> _What you have to do_: Look through the entries below and extract exactly the lines from the one containing "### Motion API" through the one containing "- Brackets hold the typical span", ends included.

> _Information_:
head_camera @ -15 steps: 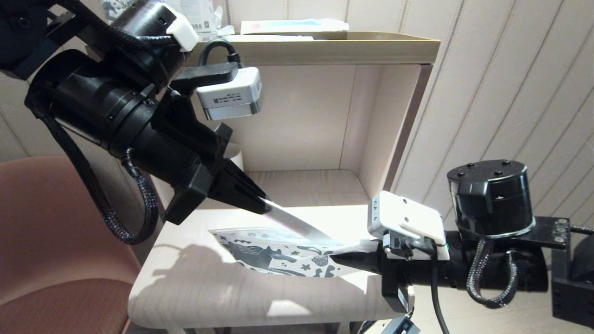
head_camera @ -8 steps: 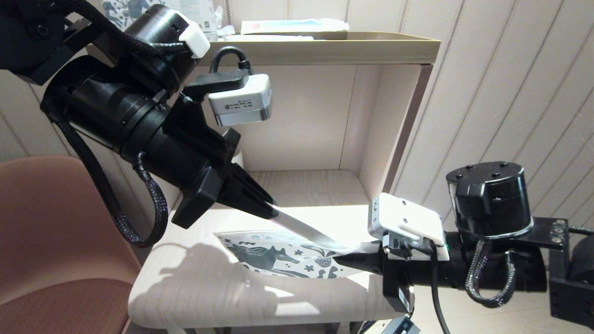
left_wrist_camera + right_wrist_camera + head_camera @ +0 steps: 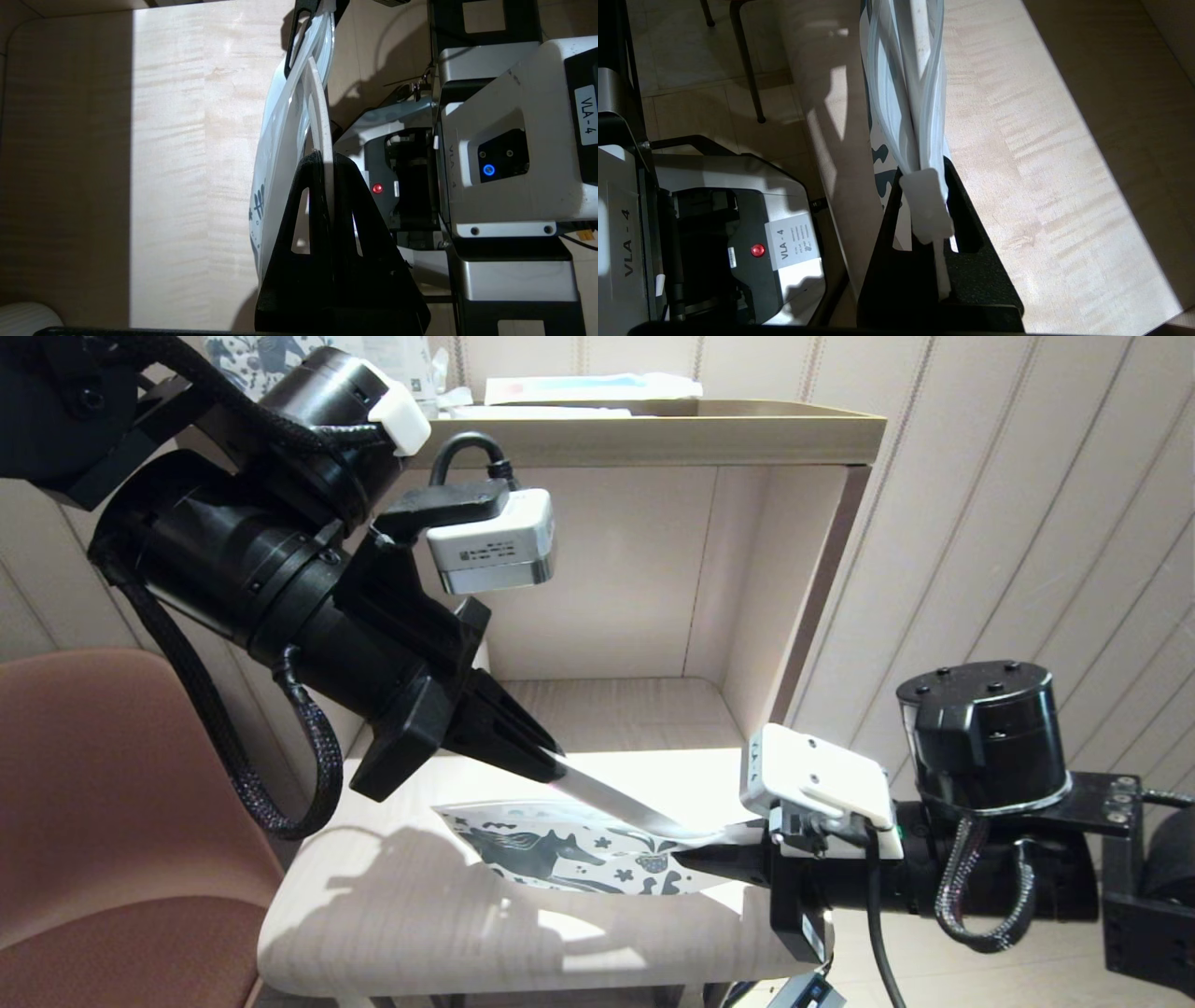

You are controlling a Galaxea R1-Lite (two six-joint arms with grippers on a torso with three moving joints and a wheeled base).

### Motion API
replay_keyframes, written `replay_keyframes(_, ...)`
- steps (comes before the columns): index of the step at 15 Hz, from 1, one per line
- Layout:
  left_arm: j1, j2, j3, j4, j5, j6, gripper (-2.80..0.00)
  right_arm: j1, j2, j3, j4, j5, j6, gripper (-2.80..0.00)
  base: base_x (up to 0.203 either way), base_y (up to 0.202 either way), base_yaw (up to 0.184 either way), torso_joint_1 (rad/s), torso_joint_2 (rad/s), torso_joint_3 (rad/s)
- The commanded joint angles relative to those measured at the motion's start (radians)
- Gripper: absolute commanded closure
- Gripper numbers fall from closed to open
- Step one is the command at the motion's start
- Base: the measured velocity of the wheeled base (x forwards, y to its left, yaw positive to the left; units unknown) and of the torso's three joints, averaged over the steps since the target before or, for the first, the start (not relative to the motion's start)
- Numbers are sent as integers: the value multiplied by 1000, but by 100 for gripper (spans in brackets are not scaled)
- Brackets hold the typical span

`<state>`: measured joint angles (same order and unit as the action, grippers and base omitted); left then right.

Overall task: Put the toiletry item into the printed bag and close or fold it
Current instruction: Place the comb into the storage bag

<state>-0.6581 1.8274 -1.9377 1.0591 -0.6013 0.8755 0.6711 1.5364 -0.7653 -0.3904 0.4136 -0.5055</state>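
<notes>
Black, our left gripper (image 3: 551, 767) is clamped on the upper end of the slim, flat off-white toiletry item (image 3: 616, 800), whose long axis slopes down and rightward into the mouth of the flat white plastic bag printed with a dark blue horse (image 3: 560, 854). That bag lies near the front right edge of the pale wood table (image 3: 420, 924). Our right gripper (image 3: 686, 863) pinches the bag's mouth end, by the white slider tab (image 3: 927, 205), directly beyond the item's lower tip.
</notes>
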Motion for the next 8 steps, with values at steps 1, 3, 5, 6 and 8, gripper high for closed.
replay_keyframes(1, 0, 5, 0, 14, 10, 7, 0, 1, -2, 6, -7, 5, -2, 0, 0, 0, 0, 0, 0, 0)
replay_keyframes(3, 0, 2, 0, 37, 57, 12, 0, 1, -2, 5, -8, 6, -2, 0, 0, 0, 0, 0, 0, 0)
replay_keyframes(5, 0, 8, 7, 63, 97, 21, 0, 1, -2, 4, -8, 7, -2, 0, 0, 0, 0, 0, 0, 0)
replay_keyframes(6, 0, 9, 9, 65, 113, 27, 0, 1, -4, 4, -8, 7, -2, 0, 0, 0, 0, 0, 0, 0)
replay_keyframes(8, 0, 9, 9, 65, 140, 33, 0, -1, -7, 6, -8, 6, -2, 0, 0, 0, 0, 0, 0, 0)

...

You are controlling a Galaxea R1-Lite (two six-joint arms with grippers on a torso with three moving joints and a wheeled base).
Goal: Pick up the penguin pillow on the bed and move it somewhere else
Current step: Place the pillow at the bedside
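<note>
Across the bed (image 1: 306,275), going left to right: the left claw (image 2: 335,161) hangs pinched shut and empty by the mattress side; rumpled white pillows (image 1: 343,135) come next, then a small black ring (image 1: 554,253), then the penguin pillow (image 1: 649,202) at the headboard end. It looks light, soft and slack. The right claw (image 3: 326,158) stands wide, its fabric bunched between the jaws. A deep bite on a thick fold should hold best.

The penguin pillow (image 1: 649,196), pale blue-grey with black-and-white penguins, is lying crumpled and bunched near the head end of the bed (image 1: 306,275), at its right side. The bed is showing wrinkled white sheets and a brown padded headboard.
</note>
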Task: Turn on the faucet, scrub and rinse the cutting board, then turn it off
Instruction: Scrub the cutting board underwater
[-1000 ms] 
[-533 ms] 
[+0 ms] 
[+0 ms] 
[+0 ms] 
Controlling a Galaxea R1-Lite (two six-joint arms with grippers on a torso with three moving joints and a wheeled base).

> _Solved problem_:
### Motion API
replay_keyframes, written `replay_keyframes(_, ...)`
- steps (comes before the columns): index of the step at 15 Hz, from 1, one per line
- Layout:
  left_arm: j1, j2, j3, j4, j5, j6, gripper (-2.80..0.00)
  right_arm: j1, j2, j3, j4, j5, j6, gripper (-2.80..0.00)
  base: base_x (up to 0.203 either way), base_y (up to 0.202 either way), base_yaw (up to 0.184 either way), torso_joint_1 (rad/s), torso_joint_2 (rad/s), torso_joint_3 (rad/s)
- The commanded joint angles relative to those measured at the motion's start (radians)
- Gripper: absolute commanded closure
- Gripper numbers fall from closed to open
- Step one is the command at the motion's start
- Base: the measured velocity of the wheeled base (x forwards, y to its left, yaw positive to the left; units unknown) and of the torso's three joints, averaged over the steps since the target before or, for the first, the start (not relative to the motion's start)
- Numbers are sent as integers: the value multiplied by 1000, but by 100 for gripper (spans in brackets are not scaled)
- Brackets hold the typical span

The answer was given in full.